Assignment: Take from the material every line containing the string "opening" and copy it.

Supplied material:
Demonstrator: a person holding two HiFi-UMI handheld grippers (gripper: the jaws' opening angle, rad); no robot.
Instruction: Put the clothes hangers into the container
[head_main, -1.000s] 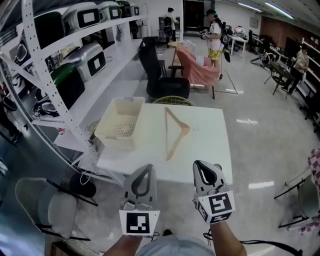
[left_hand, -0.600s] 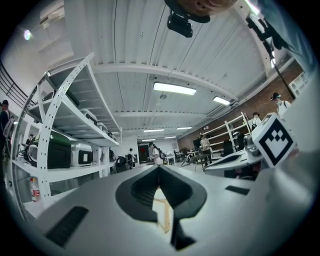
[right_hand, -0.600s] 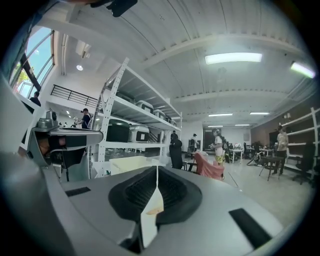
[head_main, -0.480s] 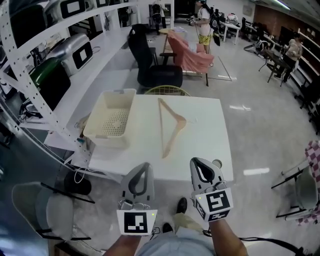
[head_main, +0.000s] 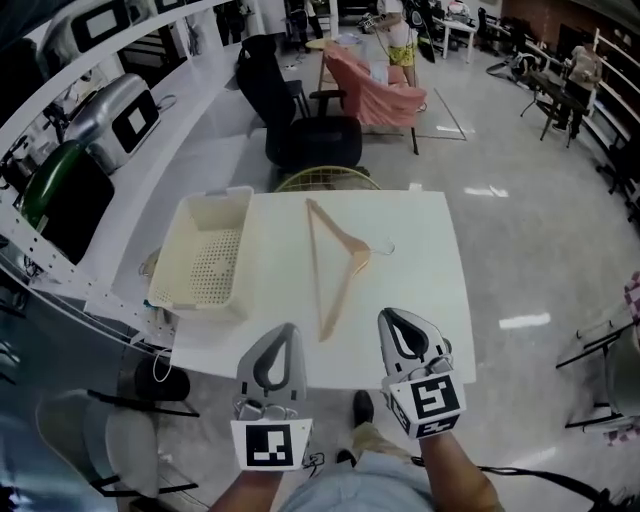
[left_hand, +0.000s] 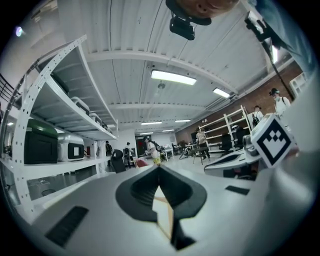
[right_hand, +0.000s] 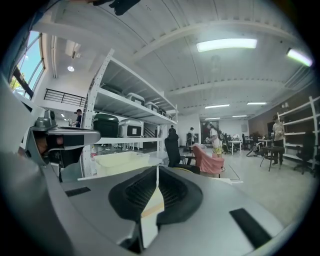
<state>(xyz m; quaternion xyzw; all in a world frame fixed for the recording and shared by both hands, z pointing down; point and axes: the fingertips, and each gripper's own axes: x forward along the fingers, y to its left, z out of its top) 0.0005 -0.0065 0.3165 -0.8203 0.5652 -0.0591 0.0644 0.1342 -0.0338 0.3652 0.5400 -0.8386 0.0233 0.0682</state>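
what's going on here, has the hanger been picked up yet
Not yet. A person holds a gripper in each hand at the near edge of the white table. The left gripper and the right gripper are both shut with nothing between their jaws. The wooden hanger lies flat in the middle of the table, untouched. The cream container sits at the table's left edge, and no hanger is in it.
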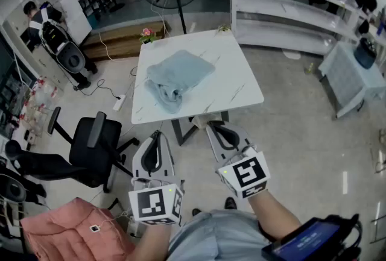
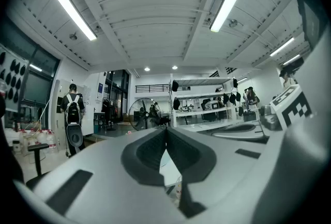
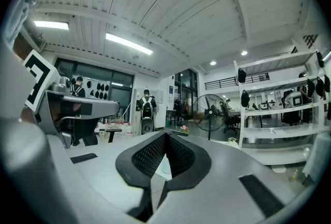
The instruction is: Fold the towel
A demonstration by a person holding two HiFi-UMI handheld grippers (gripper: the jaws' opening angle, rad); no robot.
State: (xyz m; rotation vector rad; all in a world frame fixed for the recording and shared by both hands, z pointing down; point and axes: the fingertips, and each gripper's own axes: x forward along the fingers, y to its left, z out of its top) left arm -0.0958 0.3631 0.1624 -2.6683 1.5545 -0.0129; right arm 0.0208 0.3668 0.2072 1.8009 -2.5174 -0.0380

Response to the exercise:
Demonstrator: a person holding two HiFi-UMI handheld grippers (gripper: the jaws' opening angle, rad); no robot.
A demonstration by a person holding two HiFi-UMI handheld grippers (gripper: the jaws' opening angle, rad); no robot.

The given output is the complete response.